■ **WHAT THE EXERCISE ASKS**:
Give back exactly the lines of the data below, starting with the line that has "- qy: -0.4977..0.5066" and going on through the line that has "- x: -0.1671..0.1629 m".

■ **PROVIDED RECORDS**:
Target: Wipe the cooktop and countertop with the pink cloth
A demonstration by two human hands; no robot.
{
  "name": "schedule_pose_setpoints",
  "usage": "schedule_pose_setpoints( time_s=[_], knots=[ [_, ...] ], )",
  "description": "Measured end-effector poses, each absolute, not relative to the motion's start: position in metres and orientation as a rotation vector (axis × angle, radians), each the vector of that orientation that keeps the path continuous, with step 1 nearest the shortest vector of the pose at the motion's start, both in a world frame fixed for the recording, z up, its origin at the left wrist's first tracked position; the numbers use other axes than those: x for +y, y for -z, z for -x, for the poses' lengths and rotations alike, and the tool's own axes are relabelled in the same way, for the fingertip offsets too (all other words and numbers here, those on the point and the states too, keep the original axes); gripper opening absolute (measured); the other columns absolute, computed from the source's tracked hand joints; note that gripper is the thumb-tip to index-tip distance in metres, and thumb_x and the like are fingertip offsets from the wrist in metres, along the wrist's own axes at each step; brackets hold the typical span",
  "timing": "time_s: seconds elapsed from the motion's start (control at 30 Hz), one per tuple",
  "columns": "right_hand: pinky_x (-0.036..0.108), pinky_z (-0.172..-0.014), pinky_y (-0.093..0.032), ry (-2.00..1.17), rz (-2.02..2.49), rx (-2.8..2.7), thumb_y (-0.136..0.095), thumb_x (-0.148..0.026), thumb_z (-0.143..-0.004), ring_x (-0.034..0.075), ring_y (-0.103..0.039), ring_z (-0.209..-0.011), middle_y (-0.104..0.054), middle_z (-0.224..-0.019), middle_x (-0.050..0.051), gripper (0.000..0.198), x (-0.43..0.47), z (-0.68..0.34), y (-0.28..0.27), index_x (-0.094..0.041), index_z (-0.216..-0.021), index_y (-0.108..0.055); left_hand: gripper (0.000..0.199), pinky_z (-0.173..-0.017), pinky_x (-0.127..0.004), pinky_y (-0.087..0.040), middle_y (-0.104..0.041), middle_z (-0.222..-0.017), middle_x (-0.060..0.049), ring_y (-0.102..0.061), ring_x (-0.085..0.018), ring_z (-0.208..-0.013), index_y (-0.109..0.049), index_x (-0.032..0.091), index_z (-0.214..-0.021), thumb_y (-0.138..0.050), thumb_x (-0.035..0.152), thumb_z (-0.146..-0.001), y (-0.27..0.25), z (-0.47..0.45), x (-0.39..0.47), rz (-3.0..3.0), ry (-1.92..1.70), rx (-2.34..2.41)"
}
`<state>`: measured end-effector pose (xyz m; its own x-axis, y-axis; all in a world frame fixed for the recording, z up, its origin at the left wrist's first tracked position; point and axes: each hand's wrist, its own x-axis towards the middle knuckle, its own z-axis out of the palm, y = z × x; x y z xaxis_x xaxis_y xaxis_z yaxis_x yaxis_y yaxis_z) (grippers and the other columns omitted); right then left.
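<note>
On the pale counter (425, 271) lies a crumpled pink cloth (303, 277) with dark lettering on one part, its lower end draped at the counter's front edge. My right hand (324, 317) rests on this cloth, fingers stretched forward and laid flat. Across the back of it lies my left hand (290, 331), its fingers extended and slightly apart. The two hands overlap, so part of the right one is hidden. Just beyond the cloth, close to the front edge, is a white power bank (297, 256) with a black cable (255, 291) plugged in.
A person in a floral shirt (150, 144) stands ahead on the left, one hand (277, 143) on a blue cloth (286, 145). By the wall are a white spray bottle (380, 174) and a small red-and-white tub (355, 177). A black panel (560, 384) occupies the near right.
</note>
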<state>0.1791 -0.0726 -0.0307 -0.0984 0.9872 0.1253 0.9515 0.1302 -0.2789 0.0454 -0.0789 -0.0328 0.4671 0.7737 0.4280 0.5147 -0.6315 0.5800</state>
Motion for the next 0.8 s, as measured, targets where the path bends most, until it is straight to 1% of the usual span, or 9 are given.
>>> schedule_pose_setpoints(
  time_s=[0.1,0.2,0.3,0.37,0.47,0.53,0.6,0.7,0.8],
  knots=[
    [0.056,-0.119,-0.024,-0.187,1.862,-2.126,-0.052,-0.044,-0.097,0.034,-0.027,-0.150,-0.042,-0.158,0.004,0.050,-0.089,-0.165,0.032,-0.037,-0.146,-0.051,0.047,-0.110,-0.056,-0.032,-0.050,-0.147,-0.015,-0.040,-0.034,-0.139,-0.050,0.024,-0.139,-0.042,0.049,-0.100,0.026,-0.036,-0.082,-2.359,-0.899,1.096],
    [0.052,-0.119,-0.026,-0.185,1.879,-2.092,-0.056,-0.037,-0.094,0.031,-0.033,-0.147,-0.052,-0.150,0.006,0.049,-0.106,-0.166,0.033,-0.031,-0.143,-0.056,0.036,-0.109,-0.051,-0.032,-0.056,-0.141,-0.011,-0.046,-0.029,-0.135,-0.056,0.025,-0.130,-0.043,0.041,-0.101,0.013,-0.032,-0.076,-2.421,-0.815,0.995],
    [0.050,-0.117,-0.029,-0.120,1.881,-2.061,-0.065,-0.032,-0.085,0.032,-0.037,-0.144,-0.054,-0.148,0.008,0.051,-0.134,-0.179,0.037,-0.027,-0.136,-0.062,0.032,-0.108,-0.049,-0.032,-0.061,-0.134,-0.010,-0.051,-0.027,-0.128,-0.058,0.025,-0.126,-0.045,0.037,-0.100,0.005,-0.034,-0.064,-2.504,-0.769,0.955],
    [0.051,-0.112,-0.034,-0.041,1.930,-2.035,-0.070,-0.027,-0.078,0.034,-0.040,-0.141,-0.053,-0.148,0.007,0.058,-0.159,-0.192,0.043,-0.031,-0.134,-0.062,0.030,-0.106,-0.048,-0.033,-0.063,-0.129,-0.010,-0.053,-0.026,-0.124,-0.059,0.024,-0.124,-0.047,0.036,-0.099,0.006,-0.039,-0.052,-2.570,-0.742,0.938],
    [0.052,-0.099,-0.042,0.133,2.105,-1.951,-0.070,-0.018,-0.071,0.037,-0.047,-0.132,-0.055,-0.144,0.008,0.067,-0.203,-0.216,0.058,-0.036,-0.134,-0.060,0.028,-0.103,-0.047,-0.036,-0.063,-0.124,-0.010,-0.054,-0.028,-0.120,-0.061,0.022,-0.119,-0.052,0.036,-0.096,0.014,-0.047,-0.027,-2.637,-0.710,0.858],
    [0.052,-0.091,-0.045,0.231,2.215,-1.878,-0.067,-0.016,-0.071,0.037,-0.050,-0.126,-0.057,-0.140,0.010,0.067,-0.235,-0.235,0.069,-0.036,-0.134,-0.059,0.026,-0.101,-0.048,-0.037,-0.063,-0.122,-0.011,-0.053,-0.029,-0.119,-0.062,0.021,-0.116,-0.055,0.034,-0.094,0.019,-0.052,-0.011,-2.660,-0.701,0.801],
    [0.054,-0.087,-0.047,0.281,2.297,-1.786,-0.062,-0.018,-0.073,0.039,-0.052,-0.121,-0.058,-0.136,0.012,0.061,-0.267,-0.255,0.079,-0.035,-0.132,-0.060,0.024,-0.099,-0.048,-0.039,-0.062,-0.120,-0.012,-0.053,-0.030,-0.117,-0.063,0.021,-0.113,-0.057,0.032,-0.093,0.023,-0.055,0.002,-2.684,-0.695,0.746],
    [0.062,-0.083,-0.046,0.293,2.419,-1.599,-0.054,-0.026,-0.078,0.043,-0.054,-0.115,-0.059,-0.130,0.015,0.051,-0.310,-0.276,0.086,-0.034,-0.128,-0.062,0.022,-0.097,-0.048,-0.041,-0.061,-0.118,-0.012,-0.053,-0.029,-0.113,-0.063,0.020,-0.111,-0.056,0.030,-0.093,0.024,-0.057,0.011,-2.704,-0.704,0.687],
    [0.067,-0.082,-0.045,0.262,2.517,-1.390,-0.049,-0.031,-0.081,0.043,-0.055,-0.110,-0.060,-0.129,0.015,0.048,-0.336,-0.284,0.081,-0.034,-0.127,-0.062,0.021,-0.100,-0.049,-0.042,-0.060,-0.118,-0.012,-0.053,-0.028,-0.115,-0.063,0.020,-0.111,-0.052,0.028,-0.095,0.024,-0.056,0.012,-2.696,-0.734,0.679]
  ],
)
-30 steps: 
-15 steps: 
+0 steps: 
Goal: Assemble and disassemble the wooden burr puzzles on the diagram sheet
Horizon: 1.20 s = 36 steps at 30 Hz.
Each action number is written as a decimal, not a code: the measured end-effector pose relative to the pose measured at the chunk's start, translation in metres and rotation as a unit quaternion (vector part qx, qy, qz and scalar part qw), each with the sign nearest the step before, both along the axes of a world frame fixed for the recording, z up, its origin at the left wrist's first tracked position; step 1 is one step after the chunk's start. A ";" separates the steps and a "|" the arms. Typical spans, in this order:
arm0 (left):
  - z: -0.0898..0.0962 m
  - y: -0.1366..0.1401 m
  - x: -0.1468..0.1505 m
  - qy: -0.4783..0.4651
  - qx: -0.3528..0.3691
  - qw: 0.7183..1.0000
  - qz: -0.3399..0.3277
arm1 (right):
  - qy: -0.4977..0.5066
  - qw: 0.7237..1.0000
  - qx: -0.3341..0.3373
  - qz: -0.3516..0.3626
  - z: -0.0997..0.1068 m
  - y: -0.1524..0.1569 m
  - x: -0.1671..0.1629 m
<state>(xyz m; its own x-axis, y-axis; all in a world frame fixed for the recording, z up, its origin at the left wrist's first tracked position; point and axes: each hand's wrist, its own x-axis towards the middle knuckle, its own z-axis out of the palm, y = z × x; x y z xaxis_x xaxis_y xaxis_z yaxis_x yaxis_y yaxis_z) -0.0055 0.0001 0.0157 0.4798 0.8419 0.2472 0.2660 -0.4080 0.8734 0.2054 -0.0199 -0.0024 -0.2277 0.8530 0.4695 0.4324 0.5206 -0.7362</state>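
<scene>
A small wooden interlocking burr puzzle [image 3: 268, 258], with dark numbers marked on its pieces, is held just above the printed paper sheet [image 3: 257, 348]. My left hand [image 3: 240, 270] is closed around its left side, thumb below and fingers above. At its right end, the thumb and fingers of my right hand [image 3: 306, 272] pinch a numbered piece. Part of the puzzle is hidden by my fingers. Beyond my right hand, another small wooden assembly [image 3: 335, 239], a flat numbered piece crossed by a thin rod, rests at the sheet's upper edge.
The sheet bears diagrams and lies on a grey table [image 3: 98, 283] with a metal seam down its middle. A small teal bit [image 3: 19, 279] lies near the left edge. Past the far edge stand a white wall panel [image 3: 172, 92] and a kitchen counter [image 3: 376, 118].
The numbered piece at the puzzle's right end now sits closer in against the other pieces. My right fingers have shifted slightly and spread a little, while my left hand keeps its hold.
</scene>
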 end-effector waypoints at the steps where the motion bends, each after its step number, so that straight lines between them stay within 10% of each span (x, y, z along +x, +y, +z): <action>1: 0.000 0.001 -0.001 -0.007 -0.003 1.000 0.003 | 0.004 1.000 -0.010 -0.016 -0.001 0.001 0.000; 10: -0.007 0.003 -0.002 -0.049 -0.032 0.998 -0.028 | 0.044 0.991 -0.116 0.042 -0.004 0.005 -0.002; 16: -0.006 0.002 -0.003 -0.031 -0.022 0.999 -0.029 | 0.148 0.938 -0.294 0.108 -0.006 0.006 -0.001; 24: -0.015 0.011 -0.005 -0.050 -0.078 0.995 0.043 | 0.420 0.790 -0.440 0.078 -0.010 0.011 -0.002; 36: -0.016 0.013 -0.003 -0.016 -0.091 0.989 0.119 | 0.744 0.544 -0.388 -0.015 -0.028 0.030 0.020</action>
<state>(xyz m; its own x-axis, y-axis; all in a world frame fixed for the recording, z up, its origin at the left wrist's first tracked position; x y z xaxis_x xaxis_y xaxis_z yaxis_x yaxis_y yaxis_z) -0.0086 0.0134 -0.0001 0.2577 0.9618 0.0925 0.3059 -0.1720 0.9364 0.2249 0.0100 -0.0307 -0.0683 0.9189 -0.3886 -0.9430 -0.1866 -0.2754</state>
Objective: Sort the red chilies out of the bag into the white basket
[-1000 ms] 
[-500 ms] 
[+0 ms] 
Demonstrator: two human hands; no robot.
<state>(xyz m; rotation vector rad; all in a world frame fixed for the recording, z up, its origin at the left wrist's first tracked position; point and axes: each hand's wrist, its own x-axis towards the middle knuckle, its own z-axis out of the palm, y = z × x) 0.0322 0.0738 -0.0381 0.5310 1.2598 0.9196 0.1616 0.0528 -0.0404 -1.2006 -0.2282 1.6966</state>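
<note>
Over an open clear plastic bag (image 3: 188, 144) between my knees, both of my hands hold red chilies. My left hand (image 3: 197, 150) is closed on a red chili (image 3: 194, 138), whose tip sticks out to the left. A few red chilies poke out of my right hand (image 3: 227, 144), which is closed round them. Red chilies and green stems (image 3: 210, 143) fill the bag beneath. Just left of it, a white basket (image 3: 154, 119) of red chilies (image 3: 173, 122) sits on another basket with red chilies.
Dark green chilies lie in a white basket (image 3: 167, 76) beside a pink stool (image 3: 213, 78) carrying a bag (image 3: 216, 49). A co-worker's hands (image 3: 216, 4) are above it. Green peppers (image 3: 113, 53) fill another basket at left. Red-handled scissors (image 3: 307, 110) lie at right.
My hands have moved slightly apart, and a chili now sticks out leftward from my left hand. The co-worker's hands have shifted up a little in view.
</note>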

■ **SOLUTION BELOW**:
  - qy: -0.4977..0.5066
  - qw: 0.7237..1.0000
  - qx: -0.3341..0.3373
  - qz: -0.3516..0.3626
  - z: -0.0997..0.1068 m
  - y: -0.1524..0.1569 m
  - x: -0.1671..0.1629 m

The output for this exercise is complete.